> **What the task requires**
Please output the section of the listing below that opens with the line containing "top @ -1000" and closes with the line containing "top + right", exactly and with nothing else.

= Beginning of Section =

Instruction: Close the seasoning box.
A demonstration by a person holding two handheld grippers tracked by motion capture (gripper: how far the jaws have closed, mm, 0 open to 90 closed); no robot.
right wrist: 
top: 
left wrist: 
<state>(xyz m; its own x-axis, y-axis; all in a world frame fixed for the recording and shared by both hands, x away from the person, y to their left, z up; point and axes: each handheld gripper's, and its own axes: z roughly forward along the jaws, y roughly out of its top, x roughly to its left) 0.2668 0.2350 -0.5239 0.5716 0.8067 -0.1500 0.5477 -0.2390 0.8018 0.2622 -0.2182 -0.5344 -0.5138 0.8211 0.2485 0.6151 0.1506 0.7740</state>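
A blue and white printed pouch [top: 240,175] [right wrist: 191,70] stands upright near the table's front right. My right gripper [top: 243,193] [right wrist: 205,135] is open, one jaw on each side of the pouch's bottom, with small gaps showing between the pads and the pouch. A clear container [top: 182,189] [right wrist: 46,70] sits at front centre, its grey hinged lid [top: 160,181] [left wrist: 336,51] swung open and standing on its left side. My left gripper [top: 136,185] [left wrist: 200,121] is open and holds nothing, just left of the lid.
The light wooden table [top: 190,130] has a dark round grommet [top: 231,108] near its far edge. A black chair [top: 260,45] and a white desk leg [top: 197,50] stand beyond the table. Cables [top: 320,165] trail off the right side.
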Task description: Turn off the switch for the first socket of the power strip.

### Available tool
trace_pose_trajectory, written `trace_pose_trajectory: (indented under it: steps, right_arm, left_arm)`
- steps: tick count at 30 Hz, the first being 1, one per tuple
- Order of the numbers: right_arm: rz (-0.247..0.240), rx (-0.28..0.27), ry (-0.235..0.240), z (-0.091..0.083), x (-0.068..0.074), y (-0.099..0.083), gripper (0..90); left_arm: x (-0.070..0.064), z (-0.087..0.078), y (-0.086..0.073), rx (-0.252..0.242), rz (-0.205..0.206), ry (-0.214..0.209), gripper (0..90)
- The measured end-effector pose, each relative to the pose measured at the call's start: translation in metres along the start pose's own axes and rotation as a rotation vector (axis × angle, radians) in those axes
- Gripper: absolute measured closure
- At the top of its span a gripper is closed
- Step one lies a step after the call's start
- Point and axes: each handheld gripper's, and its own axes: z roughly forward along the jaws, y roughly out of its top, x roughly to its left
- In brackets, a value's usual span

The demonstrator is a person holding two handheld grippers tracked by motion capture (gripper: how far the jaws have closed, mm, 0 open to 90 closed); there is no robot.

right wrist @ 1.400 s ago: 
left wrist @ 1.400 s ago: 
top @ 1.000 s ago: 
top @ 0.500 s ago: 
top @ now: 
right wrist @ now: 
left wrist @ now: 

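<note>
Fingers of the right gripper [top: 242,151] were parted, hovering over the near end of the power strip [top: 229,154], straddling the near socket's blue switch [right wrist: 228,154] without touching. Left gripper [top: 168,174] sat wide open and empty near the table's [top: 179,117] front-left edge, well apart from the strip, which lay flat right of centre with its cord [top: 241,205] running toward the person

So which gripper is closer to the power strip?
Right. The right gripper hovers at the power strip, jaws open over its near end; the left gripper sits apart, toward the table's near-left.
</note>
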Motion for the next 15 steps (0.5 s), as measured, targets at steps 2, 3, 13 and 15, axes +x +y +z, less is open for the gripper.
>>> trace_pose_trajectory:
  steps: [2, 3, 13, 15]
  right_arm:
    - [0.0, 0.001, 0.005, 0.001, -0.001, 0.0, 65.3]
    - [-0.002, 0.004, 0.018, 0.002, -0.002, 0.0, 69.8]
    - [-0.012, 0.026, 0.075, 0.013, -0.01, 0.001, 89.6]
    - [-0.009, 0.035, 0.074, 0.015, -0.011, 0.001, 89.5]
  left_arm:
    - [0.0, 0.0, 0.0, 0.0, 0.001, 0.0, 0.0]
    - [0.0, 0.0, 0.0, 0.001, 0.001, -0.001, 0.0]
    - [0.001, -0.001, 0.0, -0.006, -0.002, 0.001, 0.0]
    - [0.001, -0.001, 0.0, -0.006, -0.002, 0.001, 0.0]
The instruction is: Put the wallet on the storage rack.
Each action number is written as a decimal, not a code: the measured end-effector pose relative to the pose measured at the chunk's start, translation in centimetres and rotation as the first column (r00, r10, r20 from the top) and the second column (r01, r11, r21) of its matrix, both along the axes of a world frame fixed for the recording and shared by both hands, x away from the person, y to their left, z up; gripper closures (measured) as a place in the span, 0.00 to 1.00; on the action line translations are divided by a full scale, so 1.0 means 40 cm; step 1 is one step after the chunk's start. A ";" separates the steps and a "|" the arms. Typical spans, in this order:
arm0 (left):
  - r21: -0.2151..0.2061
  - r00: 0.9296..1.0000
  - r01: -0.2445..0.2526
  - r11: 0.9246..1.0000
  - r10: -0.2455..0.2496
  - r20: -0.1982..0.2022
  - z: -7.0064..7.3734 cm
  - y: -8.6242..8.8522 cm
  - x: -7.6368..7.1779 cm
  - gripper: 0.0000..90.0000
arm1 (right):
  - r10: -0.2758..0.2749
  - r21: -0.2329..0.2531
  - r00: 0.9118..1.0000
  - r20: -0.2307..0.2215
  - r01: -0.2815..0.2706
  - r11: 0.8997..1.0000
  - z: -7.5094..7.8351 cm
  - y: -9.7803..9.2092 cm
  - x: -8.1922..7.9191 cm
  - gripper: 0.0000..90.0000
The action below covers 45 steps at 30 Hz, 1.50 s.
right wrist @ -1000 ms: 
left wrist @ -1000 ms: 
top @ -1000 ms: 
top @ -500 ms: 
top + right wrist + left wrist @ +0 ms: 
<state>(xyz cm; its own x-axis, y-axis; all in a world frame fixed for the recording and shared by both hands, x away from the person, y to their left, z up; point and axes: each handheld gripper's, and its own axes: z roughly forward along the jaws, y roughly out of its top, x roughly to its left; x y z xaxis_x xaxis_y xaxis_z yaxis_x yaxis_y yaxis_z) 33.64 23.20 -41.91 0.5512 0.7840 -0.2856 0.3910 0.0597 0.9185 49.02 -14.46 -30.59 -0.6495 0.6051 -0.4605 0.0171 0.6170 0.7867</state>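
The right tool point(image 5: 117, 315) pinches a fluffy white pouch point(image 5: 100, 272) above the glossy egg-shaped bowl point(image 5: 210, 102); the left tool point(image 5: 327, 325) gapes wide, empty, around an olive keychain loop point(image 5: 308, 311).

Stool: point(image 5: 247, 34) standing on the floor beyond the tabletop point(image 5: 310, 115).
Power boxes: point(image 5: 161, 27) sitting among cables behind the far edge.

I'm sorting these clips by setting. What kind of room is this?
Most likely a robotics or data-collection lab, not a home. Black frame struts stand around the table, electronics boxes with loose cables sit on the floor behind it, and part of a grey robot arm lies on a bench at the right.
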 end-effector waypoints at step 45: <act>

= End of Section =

> **Solution**
top @ -1000 ms: 
top @ -500 ms: 
top + right wrist + left wrist @ +0 ms: 

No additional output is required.